Task statement
Find the word "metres" in the listing below, then return every line it appears in.

Raw data
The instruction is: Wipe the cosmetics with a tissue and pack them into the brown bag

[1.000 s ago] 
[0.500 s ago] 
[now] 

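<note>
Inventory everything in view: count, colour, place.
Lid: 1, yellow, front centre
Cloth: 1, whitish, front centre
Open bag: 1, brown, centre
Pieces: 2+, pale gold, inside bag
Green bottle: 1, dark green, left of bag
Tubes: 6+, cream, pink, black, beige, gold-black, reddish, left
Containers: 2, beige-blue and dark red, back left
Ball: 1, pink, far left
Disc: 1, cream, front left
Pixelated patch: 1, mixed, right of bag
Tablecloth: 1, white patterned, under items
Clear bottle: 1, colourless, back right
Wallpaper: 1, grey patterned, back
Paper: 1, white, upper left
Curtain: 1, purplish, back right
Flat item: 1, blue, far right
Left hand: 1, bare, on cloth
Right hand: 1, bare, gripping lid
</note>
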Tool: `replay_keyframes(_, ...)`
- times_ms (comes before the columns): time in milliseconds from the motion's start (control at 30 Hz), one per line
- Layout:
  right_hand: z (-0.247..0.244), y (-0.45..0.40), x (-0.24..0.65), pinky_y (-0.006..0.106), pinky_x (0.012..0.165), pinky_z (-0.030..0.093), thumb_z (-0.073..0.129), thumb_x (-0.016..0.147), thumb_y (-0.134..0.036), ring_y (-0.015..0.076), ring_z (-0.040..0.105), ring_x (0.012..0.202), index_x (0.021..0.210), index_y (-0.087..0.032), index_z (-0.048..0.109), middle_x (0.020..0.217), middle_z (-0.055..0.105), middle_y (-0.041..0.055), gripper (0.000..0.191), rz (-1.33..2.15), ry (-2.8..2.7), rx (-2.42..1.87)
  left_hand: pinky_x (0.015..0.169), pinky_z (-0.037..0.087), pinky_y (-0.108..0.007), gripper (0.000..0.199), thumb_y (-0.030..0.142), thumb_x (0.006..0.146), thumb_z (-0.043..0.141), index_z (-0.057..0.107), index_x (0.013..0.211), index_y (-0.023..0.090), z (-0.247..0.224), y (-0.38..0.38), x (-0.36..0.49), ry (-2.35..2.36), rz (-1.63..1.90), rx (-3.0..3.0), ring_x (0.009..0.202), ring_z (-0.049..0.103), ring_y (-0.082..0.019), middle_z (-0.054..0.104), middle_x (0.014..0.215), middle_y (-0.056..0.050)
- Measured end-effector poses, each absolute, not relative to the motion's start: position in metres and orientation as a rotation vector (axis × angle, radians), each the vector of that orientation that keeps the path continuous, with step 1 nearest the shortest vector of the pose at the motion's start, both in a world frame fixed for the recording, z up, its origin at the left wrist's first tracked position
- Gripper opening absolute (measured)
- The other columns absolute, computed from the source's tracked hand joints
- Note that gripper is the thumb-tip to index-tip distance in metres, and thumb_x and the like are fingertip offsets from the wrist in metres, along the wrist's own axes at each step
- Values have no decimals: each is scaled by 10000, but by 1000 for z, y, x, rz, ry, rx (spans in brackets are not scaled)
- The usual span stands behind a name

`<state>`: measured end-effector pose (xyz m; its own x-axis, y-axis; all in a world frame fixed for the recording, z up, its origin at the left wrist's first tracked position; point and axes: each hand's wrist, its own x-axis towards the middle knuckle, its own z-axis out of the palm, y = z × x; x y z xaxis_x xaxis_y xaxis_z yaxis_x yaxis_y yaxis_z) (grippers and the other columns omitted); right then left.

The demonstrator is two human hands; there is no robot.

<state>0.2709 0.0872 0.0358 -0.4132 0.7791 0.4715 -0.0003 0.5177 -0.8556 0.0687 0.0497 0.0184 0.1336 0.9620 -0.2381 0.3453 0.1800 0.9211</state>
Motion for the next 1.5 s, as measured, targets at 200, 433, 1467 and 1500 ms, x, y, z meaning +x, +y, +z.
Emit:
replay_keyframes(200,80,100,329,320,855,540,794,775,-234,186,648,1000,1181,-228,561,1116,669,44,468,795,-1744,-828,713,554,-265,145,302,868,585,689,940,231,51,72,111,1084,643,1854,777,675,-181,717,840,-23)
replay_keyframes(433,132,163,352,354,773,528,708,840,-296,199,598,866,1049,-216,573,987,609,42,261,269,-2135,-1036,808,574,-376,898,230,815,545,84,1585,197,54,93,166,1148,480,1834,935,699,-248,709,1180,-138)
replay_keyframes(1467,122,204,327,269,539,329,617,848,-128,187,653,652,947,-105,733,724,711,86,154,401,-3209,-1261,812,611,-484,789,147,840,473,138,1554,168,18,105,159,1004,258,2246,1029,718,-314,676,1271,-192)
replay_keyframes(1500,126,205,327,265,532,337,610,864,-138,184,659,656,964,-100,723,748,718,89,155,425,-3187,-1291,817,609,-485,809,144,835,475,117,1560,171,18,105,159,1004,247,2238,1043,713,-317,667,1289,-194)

Written reply
- Measured end-effector poses, each absolute, not relative to the motion's start: position in metres and orientation as a rotation vector (axis × angle, radians), each the vector of that orientation that keeps the path continuous, with step 1 nearest the shortest vector of the pose at the motion's start, both in a world frame fixed for the recording, z up, its origin at the left wrist's first tracked position
- Note that gripper is the thumb-tip to index-tip distance in metres, and thumb_x and the like are fingertip offsets from the wrist in metres, along the wrist's own axes at each step

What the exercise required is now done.